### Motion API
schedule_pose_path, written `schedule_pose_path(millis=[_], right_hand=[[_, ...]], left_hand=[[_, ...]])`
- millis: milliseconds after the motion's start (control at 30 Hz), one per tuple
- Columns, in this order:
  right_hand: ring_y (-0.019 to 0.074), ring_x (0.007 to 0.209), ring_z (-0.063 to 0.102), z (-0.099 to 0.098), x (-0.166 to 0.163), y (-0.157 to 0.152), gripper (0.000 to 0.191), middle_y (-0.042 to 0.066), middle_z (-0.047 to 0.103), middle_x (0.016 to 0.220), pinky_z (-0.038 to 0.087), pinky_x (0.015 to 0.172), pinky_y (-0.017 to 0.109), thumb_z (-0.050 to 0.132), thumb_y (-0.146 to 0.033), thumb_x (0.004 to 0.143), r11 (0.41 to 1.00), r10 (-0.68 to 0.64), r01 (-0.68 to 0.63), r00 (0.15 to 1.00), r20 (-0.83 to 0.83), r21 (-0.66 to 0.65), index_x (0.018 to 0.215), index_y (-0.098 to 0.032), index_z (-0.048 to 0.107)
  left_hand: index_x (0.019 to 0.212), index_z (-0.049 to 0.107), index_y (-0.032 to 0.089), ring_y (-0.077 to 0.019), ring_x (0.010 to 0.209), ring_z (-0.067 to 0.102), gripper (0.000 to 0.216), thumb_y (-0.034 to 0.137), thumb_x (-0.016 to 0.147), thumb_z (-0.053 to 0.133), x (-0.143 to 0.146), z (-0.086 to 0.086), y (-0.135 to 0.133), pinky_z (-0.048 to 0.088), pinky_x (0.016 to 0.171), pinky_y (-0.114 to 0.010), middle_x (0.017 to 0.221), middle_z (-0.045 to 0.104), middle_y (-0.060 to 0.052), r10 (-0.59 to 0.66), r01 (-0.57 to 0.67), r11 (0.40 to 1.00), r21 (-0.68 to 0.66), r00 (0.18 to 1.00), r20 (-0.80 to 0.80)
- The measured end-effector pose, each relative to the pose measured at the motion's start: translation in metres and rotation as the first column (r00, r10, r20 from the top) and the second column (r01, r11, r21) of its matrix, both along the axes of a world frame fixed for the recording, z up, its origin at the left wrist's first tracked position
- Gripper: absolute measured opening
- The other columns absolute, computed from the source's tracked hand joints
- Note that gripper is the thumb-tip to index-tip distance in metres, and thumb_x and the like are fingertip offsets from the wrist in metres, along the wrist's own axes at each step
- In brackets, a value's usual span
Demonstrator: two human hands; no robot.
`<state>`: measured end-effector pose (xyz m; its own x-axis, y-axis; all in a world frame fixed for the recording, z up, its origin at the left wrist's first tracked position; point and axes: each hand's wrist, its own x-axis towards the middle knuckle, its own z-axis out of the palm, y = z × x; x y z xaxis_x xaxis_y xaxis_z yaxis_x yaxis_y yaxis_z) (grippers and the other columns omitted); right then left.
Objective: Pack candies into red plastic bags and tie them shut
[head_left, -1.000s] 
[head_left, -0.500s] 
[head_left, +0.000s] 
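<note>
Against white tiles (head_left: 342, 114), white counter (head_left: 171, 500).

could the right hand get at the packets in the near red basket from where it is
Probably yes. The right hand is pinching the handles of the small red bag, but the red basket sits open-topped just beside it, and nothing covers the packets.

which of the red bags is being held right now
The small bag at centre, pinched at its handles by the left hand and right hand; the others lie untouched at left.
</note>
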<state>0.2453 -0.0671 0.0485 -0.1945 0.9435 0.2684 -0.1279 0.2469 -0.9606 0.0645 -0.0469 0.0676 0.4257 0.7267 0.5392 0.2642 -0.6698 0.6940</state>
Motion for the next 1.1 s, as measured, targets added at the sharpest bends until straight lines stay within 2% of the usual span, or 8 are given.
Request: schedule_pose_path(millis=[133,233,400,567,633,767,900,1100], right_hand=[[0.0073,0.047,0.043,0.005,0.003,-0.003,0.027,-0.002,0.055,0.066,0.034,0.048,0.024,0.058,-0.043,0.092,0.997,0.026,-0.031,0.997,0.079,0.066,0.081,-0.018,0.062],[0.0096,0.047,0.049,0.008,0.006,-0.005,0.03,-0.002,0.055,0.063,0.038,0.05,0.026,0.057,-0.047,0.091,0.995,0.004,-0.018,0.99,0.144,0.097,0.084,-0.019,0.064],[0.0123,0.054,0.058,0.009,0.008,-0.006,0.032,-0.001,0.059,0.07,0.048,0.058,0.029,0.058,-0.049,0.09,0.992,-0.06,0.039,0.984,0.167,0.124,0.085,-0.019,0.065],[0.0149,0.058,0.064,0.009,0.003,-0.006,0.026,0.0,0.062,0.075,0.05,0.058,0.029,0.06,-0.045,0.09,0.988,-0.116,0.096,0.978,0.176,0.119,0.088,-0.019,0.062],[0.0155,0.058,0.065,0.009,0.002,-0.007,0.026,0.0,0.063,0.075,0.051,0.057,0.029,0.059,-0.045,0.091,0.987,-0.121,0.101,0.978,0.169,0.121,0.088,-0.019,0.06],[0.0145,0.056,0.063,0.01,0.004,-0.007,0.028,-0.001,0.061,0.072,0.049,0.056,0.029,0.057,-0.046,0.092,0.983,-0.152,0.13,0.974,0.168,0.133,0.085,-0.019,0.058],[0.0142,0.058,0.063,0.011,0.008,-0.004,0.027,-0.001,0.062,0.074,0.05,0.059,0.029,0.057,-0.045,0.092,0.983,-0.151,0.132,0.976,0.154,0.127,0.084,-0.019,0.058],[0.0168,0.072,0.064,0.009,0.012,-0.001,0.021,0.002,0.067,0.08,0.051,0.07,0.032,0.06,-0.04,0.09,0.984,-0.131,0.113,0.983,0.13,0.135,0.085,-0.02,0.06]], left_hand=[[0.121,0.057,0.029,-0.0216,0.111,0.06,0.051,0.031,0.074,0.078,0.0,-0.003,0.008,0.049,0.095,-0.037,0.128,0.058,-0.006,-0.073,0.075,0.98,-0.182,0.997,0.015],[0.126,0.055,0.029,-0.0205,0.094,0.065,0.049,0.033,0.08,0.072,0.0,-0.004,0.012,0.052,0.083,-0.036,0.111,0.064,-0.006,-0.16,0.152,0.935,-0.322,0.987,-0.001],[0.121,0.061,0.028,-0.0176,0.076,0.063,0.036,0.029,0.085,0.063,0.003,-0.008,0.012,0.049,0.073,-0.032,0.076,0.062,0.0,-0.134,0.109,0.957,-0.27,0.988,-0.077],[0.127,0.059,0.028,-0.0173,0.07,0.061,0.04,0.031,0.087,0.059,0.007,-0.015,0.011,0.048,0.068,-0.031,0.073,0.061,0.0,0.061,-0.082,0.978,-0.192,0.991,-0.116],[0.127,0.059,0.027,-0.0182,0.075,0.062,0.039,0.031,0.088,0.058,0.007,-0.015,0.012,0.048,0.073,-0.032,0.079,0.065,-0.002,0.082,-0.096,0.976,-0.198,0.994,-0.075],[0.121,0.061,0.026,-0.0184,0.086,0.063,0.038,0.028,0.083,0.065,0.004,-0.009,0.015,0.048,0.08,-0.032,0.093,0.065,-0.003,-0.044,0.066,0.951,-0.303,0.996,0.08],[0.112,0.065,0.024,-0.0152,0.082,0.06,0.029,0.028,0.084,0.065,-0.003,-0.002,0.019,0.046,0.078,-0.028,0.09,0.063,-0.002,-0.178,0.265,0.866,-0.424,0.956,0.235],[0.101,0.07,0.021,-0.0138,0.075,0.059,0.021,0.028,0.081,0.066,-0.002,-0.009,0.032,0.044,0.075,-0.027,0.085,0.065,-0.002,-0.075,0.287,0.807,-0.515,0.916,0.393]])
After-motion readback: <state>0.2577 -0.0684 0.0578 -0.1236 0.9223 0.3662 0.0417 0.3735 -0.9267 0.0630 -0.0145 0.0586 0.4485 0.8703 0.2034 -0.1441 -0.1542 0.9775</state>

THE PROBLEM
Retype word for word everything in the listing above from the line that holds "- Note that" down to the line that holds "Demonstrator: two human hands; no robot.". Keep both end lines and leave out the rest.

RESPONSE AREA
- Note that gripper is the thumb-tip to index-tip distance in metres, and thumb_x and the like are fingertip offsets from the wrist in metres, along the wrist's own axes at each step
- In brackets, a value's usual span
Demonstrator: two human hands; no robot.

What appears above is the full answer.